Gönül kalesini eder insan pak
Kabe gelsin seni tavaf eylesin.
Buyruk 102: Bir kimsenin Ebu Kabus dağı kadar altını olup dağıtsa, onu Allah yolunda kullansa, yine de Hacsevabı ile eşit olmaz. (Hadi canım sen de! Komşusu aç olanın, Haccı makbul olmaz! Bugün Türkiye, yedisinden yetmişine dış dünyayaborçludur. Ulusal gelirden birey başına düşen miktar ise bin dolar dolayındadır. 1995 yılı Hac kontenjanı ise 60 bindir. Serbest bırakılsa bu sayı yüzbinleri aşacaktır. 60 bin hacının Türkiyeye faturası 6 milyon 156 milyardır.
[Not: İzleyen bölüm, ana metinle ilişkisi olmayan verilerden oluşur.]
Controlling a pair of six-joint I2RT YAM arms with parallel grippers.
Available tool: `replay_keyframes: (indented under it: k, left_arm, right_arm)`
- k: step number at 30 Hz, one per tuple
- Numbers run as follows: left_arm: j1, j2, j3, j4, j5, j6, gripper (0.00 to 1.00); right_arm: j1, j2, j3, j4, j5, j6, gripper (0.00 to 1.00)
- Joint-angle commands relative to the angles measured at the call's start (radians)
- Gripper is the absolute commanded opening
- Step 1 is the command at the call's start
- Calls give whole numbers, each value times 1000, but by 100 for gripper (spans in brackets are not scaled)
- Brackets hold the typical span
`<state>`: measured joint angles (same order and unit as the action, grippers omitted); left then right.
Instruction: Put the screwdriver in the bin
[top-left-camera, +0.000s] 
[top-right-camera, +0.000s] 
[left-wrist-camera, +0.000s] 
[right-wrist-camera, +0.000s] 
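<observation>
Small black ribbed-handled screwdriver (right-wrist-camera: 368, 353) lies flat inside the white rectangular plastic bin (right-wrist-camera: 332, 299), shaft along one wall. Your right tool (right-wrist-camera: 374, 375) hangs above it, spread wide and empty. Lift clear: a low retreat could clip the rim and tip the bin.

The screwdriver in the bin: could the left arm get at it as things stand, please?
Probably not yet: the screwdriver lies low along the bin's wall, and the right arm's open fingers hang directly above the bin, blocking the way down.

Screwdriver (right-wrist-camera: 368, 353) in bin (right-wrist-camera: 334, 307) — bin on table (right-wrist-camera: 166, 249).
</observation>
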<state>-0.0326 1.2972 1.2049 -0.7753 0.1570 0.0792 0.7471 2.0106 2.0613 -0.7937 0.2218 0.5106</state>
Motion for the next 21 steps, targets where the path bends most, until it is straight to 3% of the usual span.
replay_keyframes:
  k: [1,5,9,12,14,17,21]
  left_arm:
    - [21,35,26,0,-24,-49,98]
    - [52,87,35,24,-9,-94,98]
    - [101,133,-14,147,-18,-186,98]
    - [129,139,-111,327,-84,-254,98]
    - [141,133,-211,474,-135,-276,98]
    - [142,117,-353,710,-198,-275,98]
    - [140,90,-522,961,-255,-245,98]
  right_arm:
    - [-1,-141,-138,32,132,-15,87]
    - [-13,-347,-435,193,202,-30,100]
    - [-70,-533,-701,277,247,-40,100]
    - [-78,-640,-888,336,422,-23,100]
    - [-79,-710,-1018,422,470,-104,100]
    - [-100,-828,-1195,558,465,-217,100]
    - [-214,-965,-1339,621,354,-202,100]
Bu miktarın 4 tirilyon 100 milyorn, şeriata yandaş olan Diyanet İşleri Bakanlığına; 2 trilyon 56 milyarı şeriatı besleyen şirketlerin kasasına akmaktadır. Suudi Arabistanın kişi başına net kazancı ise 220 dolardan toplam 568 milyar TL. dir. Arabı zengin eden bu uygulamaya itibar etmeyen nice gerçek müslüman insanımız var ki, Hacca gitmektense, bulunduğu yöreye okul, yol, çeşme gibi hayır işleri yapmayı, ya da yoksulu giydirip doyurmayı daha daha yararlı saymaktadır.)
Buyruk 103: Halk Hacca gitmezse, müslümanların o anki imamı, onları Hacca gitmeye icbar etsin. Onlar istemeseler de, imam böyle emretmelidir. (Hani, dinde zorlama yoktu?)
Buyruk 5: Ramazanda bir ay oruç tut. (Alevi, Ramazanda oruç tutmaz; Muharrem ayında oniki gün yası matem orucu tutar.)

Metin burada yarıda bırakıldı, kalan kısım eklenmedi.